2. Supply banks with the necessary funds to effectively implement and extend the moratorium on loan payments, especially in micro-finance and leasing.
3. Provide firms with further concessionary loans another relief, subject to the condition that they do not lay-off workers.
4. Commence a labour-intensive public works drive in productive infrastructure, especially public transportation.
5. Re-skill workers who are made unemployed, making them employment-ready for new generation and export industries.
Read Mangala Samaraweera's full piece here.
Samaraweera and the Rajapaksas
Samaraweera also has a long history in southern politics, having previously served as foreign minister under Rajapaksa.
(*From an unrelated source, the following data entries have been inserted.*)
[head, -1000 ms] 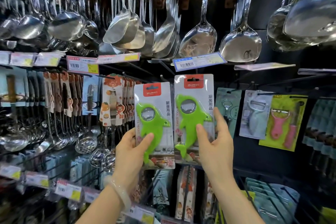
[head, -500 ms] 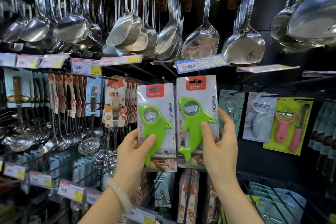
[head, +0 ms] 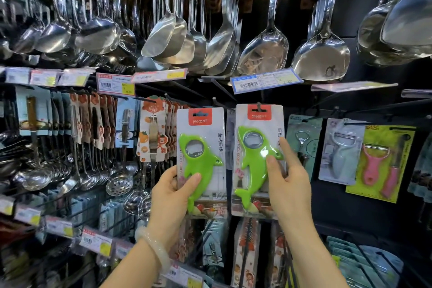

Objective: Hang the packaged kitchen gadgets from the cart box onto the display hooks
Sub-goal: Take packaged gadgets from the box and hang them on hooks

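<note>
Right hand [head: 288, 184] pinches the right opener pack [head: 258, 161], its slot apparently already on the hook [head: 258, 105]; left hand [head: 174, 196] grips the left pack [head: 201, 163], not hung; risk: slot misses a hook, card slips, neighbouring packs get knocked.

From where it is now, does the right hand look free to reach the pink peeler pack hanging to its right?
Probably not yet: the right hand grips a green dolphin opener pack. Nothing stands between it and the pink peeler pack.
</note>
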Action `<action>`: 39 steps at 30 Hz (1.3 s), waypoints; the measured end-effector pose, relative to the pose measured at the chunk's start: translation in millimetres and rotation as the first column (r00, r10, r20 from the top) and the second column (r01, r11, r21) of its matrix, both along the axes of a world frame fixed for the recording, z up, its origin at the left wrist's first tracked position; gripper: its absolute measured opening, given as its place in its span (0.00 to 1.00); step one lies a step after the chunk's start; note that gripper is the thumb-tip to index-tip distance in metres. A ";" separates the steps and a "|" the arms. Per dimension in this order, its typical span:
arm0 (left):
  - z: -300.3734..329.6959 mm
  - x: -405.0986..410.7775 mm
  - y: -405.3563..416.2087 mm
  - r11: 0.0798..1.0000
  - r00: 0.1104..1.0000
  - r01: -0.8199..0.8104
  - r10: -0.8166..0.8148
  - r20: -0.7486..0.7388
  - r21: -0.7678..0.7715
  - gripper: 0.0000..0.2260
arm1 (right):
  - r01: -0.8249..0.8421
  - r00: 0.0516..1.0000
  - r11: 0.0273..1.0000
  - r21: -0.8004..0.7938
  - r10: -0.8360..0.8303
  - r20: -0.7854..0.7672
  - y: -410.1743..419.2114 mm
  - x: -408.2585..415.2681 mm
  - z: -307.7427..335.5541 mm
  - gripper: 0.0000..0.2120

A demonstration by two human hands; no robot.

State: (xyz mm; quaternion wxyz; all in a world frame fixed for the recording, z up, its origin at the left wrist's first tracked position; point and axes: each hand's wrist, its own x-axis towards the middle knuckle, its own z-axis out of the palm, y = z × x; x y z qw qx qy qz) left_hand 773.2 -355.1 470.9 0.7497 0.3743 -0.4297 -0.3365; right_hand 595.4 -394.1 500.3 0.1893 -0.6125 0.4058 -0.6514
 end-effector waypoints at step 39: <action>30.0 -64.6 -4.8 0.978 0.997 0.065 -0.057 0.044 -0.198 0.24 | -0.209 0.976 0.972 -0.104 0.214 0.045 17.5 8.6 -0.4 0.28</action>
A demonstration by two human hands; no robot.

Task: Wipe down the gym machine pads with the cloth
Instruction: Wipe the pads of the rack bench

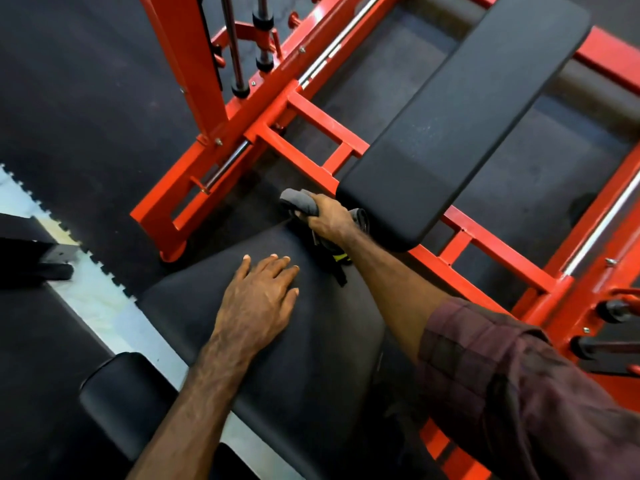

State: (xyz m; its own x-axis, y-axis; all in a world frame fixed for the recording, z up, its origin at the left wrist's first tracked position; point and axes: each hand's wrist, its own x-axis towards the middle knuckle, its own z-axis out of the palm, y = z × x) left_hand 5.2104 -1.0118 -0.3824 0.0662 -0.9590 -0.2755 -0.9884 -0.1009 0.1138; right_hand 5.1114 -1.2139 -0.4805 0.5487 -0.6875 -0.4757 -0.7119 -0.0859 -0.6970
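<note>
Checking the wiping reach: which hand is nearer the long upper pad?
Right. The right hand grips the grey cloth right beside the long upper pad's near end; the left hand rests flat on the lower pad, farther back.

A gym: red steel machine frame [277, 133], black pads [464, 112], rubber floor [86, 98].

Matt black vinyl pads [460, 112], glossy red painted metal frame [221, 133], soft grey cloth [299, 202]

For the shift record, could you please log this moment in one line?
right hand grips cloth | left hand flat on seat pad
</note>
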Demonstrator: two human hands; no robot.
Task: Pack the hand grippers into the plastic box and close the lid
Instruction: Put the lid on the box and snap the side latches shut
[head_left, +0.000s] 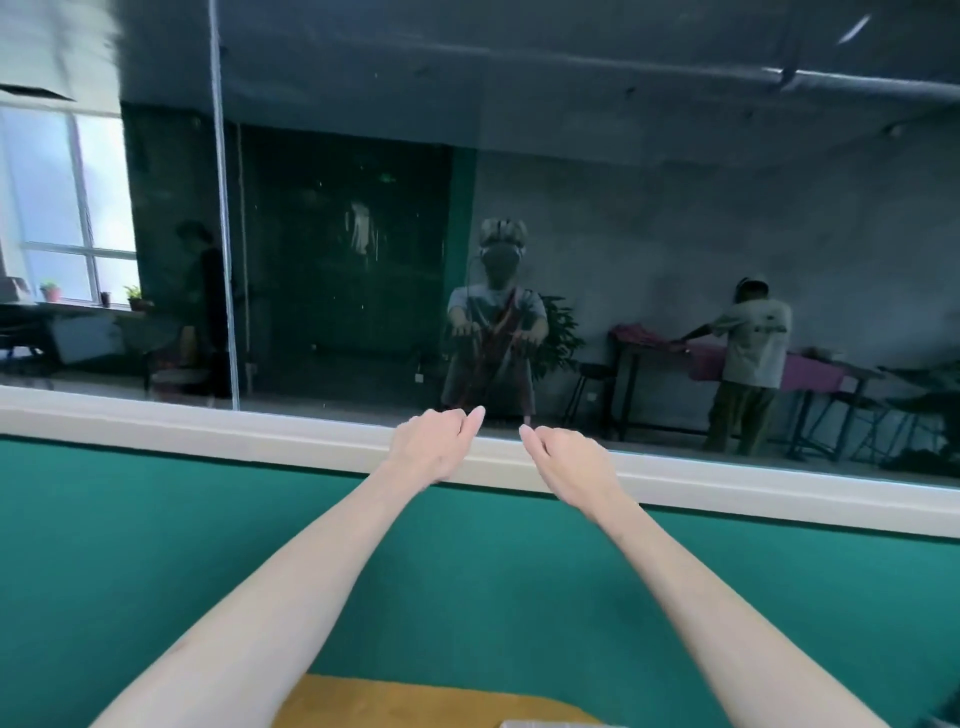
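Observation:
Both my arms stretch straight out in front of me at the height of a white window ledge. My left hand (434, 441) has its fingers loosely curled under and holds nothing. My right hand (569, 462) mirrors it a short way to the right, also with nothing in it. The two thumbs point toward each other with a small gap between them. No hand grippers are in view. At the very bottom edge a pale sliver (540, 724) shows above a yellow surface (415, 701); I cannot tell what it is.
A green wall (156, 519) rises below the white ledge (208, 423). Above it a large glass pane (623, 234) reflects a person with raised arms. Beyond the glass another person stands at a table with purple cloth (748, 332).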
He started as the Sri Lanka Freedom Party's chief organiser for Matara in 1983 and Assistant Secretary of the SLFP Coordinating Secretary of the Mother’s Front.
As a leading member of the SLFP, Samaraweera also participated in several Sinhala nationalist rallies, including a 2003 demonstration alongside Mahinda Rajapaksa that marched against the "betrayal of Sinhala nation” by signing a ceasefire with the LTTE.
He was an aide of then Sri Lankan president Chandrika Kumaratunga, when he lashed out at Norwegian peace brokers claiming they had "not shown any sensitivity to the feelings of Sri Lankans”.
"Of course we can't expect anything better from a nation of salmon-eaters who turned into international busybodies,” he added.
He then rose to the post of Mahinda Rajapaksa’s foreign secretary as the Sri Lankan military began a massive military offensive that killed tens of thousands of Tamils.
Samaraweera also spoke out against peace monitors from the Sri Lankan Monitoring Mission (SLMM) who stated that Sri Lankan security forces were responsible for the murder of 17 ACF aid workers in Muttur.
"I am not calling him [SLMM] a liar, but I am calling it a very, very irresponsible statement," he said in an interview with the BBC.